セニョーラ・プリマベーラさんの記事をいつも楽しみに拝見しています。今回は、20代半ばで海外赴任に旅立った娘に想いを馳せながら読ませていただきました。このまま一カ国で帰ってこれるのかしら? それとも、このまま次の国に移っていくのかしら? 日本で一人待っている家族としては、そんなことがいつも頭をよぎります。
とはいえ同じ親としては、これから母国の文化に溶け込むお子さんの、ケアに携わる親御さんの心労を思うと、思わずエールを送りたくなります。

それにしても、どんな出来事も、いつも前向きに切り替えていくセニョーラ・プリマベーラさんのパワーには、脱帽です。
「夜遊び隊」も楽しそうですね♫
またもや、プランドハプンスタンス理論が頭に浮かんできました 笑

コアラ

2019年8月22日 at 10:30 pm

日本国内ですが、8回夫の転勤について行きました。
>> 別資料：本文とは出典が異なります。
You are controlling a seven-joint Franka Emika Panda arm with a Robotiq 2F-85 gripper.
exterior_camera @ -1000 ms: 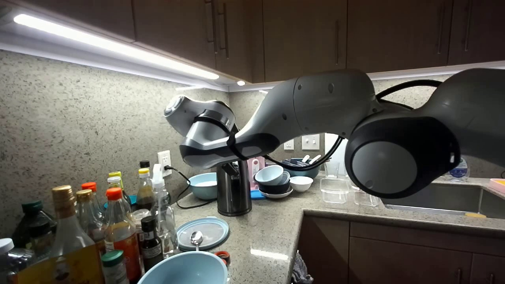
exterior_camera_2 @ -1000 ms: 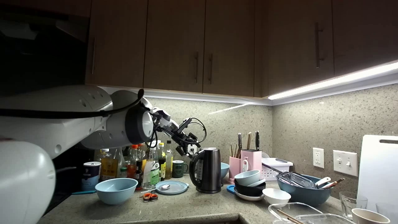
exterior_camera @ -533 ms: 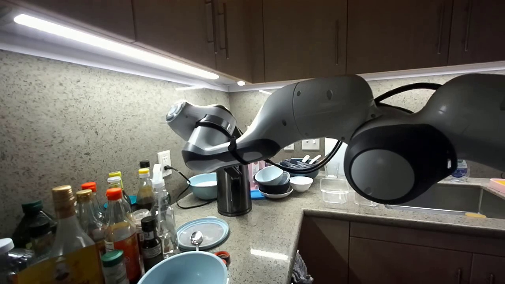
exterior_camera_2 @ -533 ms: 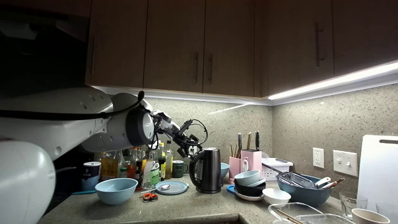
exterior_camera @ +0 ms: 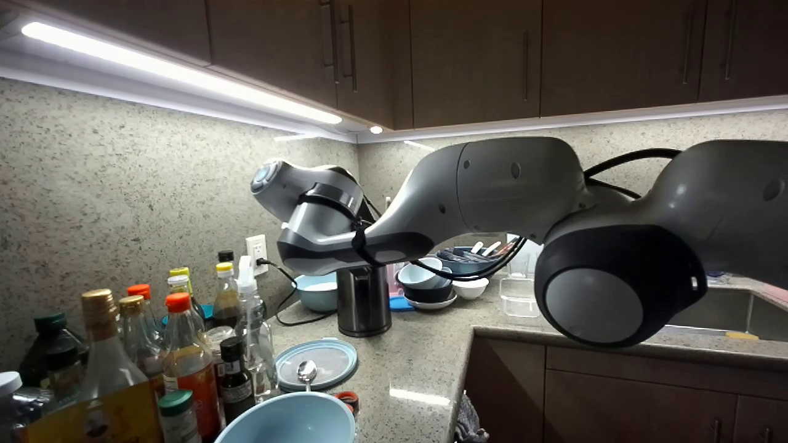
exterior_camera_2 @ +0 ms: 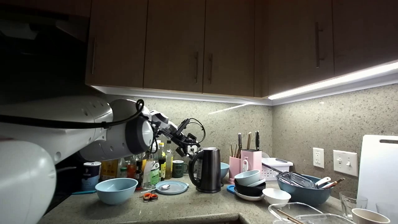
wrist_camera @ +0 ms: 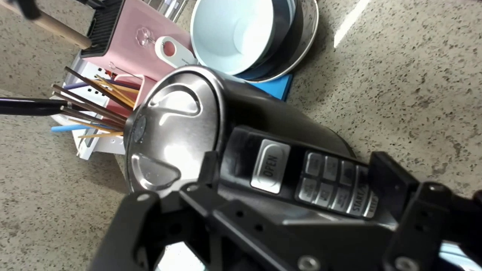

まだ今も会ったりしてる人はいますが、年賀状だけの付き合いになってしまっている人もいます。でも現在の付き合い方はともかく、転勤先で出会った友達を想う時、まず感謝の気持ちがわき起こって来ます。それ程支えてもらってたんでしょうね。

ola

2019年8月26日 at 5:54 pm

駐妻の皆様は、環境が大きく変わる度に、気持ちの切り替えをしてベストな対応を探していらっしゃるんですね。
国内にずっといると気がつかない貴重な経験ですが、全てご順調に行くとは限らない中、プラス思考で乗り切っていくプリマベーラさん達はすごいと思います。

MOTOKO

2019年8月31日 at 8:53 am

夫についての 海外での暮らし… いろいろな形もあらまますが、妻は 予期せぬ 様々な事に鍛えられ、皆々「逞しく!」成長していかれると思います。
私も、4年間 ロンドン生活でしたが、その時 ご縁を持ちました お友達とは、今でも…☆ 言葉がなくても、同じ 苦労を⁈ 共にした 連帯感、一体感は 薄れることなく ですネ! そして、本帰国してからの ご苦労も、ある程度 察する事もでき、皆々 皆さまに、エールを送る日々です。